BEGIN Extracted material

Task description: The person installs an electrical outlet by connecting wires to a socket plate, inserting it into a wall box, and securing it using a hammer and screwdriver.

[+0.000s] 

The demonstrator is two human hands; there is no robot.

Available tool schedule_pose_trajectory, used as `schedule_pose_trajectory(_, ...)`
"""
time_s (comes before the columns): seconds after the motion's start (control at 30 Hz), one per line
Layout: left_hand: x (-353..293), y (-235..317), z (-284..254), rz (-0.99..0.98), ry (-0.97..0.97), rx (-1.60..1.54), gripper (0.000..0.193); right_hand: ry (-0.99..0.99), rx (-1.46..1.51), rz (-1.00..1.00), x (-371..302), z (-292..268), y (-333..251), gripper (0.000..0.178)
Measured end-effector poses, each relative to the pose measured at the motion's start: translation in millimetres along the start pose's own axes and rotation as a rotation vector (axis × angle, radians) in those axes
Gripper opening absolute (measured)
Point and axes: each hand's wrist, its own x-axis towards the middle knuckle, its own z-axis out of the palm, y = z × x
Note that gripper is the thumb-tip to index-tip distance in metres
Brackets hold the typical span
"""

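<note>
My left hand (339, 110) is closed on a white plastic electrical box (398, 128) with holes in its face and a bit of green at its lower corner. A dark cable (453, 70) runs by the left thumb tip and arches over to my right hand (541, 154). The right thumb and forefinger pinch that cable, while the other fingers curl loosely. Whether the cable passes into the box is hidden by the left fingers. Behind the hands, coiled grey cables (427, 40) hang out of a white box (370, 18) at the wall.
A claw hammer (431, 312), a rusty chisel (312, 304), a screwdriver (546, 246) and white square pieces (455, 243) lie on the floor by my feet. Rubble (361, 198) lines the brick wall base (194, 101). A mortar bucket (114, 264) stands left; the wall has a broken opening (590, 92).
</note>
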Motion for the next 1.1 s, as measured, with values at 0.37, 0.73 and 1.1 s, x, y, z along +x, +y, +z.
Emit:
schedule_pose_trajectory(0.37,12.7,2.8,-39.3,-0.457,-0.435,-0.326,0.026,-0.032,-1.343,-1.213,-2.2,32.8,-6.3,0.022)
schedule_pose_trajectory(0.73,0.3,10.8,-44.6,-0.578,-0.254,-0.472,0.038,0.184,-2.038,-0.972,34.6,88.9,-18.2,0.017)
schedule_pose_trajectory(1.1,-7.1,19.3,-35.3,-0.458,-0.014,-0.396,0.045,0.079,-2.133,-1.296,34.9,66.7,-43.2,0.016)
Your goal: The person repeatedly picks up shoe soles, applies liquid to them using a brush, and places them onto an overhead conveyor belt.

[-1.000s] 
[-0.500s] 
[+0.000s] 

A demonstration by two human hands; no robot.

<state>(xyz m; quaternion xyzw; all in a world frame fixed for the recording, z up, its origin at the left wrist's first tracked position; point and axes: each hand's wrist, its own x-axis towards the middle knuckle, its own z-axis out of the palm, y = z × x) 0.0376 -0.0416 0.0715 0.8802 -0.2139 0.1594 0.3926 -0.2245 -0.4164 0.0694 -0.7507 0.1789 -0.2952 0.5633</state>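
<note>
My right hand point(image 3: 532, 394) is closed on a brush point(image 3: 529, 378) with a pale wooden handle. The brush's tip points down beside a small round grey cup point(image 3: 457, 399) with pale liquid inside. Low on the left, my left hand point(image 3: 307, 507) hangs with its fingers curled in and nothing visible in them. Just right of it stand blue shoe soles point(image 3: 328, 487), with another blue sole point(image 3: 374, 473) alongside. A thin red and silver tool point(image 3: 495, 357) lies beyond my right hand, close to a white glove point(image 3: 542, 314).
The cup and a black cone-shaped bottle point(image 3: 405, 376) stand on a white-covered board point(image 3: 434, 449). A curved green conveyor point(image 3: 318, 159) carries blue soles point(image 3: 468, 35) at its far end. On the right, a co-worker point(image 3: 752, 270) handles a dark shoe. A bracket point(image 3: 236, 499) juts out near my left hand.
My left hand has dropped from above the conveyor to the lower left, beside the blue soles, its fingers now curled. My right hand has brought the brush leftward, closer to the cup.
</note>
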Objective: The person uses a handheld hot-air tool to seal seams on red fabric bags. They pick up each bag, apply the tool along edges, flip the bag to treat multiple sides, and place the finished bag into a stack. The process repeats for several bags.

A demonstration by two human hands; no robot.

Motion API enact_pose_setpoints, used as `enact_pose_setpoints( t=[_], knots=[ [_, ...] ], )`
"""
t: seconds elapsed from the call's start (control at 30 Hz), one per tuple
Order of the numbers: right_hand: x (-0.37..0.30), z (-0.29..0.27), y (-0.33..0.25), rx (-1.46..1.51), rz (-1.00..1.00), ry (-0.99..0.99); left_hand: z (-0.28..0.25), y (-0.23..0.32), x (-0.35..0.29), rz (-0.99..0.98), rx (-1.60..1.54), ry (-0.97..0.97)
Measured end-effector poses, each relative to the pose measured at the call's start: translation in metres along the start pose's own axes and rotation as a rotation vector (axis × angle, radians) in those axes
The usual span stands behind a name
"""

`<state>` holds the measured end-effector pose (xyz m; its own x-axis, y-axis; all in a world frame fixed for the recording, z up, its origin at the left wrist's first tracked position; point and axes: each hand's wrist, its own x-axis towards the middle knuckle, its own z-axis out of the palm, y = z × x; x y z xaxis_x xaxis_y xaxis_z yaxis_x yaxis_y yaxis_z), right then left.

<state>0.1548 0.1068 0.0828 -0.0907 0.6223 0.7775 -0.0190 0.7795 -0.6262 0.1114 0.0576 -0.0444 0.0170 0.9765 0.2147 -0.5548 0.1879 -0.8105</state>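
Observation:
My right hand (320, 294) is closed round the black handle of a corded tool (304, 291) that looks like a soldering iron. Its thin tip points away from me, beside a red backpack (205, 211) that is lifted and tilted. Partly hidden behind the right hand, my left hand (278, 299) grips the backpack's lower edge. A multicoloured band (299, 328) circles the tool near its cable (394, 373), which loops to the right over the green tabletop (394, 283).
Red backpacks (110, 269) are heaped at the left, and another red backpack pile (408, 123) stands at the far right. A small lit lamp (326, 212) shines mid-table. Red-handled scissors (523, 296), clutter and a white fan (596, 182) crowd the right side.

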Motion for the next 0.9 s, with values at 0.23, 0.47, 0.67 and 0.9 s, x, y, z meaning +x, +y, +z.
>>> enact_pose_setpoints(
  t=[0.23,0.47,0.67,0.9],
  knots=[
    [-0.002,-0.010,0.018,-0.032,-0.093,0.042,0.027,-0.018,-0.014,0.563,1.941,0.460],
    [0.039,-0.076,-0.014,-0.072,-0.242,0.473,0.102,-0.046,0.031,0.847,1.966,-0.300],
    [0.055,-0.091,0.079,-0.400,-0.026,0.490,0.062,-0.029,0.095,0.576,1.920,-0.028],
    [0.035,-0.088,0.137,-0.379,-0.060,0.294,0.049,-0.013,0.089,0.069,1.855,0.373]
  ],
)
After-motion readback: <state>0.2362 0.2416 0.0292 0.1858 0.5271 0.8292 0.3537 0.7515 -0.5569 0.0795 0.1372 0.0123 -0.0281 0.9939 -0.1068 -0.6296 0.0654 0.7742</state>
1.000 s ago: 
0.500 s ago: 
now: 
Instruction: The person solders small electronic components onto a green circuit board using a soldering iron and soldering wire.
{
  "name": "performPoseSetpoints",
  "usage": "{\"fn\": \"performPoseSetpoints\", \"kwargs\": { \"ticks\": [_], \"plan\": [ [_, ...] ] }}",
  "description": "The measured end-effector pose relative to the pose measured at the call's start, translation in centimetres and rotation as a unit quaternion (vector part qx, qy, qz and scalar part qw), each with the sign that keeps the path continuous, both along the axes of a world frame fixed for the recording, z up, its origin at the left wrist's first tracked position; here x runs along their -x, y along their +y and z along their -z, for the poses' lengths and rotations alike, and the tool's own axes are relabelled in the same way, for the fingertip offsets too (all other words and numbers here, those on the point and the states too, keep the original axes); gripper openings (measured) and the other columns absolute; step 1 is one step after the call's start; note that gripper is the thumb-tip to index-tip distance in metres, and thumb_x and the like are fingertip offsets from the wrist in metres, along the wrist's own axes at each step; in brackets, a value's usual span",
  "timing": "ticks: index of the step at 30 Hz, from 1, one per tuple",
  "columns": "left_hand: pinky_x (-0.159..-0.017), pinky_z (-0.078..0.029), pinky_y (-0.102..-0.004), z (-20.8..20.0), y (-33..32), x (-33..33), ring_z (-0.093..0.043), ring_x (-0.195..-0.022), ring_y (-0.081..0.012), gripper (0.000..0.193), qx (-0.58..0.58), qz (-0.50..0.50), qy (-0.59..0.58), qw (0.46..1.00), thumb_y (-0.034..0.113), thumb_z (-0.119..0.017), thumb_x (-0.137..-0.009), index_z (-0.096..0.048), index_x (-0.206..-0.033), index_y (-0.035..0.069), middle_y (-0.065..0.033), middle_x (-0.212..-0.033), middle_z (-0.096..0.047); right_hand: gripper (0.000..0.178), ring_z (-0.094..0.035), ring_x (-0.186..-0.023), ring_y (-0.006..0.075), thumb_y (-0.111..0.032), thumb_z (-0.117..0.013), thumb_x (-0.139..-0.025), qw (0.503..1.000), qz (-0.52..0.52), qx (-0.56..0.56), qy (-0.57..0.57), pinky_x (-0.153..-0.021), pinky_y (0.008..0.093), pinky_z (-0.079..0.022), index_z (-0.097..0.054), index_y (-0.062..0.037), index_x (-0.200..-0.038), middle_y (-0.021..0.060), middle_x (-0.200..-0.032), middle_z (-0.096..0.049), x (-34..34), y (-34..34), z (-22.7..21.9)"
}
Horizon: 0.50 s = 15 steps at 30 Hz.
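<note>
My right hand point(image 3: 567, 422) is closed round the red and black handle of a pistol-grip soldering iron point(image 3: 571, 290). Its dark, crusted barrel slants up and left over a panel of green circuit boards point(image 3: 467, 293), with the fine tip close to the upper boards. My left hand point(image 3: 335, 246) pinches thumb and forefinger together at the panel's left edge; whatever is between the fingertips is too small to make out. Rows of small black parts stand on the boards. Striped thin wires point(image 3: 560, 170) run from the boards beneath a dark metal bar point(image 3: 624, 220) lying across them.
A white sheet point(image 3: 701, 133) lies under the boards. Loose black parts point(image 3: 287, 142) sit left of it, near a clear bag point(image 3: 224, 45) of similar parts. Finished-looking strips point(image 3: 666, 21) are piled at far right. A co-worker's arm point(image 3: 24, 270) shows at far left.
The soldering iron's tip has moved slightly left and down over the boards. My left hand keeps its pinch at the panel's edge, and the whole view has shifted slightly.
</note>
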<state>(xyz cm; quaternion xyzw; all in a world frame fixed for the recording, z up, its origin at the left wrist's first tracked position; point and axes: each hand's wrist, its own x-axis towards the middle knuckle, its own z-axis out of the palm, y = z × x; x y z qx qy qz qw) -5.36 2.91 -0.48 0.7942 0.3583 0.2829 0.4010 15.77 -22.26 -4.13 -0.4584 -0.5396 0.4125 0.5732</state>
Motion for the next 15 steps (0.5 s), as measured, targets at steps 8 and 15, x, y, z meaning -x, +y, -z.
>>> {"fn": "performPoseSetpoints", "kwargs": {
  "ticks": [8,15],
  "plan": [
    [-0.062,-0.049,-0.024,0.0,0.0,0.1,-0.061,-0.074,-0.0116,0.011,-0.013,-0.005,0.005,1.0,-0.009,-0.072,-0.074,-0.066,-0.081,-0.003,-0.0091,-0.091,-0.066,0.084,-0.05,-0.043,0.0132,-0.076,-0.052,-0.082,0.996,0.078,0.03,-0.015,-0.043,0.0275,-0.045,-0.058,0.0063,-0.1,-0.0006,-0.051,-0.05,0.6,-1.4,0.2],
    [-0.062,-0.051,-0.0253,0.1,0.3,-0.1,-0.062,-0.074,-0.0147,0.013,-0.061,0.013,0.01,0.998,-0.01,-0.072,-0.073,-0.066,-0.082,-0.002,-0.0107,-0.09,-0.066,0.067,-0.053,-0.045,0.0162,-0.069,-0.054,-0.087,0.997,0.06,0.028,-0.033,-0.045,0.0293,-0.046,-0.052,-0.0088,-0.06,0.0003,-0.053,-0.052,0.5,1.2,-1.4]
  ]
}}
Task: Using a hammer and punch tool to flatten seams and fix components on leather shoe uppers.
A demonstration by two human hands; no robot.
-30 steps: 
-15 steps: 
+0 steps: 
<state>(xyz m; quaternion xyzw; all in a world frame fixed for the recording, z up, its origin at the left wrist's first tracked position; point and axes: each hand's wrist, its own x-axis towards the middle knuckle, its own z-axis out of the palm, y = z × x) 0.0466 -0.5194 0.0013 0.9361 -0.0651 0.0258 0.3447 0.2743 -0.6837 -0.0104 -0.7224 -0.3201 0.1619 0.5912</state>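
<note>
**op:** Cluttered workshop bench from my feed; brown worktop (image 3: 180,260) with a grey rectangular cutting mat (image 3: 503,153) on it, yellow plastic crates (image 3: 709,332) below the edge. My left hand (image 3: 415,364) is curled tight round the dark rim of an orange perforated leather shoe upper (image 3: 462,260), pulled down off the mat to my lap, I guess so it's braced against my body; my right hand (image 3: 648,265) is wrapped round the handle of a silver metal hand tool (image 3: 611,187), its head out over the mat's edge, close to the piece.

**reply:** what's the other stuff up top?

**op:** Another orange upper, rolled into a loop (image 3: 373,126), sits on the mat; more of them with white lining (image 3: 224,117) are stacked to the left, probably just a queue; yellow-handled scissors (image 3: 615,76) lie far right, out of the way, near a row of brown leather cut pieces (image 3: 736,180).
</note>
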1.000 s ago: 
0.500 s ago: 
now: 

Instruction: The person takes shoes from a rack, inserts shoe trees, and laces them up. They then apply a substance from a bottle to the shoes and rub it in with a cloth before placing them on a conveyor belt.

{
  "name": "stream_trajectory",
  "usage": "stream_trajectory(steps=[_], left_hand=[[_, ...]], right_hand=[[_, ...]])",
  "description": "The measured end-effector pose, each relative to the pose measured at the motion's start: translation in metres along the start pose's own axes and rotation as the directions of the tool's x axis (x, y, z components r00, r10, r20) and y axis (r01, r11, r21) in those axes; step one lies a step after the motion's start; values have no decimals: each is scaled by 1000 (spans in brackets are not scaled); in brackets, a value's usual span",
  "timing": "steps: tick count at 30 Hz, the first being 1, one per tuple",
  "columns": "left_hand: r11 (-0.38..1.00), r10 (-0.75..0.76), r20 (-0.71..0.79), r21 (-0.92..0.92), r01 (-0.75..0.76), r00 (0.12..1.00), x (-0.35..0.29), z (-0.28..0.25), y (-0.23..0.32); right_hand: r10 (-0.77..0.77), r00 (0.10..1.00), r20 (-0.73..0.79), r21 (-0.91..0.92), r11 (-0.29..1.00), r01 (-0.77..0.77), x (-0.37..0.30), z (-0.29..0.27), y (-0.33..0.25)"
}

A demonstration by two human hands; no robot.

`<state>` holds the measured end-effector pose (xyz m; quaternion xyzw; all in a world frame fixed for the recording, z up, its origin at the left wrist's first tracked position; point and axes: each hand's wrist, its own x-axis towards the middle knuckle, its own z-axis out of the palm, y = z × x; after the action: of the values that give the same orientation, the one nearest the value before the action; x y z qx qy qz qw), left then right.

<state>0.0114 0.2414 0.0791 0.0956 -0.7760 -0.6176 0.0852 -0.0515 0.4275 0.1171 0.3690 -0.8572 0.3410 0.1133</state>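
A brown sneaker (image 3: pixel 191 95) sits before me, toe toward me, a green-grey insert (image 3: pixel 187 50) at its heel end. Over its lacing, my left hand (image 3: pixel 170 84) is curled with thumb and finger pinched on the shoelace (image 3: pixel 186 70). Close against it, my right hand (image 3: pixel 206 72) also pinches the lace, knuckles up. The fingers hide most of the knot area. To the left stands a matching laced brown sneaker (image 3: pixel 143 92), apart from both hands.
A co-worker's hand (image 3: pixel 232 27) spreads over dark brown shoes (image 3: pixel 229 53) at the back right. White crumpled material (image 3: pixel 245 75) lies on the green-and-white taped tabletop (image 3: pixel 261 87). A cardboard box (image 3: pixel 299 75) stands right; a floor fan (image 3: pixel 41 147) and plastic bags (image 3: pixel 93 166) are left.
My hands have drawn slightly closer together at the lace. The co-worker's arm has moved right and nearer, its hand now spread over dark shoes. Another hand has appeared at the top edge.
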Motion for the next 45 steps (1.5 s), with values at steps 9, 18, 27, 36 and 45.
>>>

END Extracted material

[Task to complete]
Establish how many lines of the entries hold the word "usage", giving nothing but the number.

[Response]
2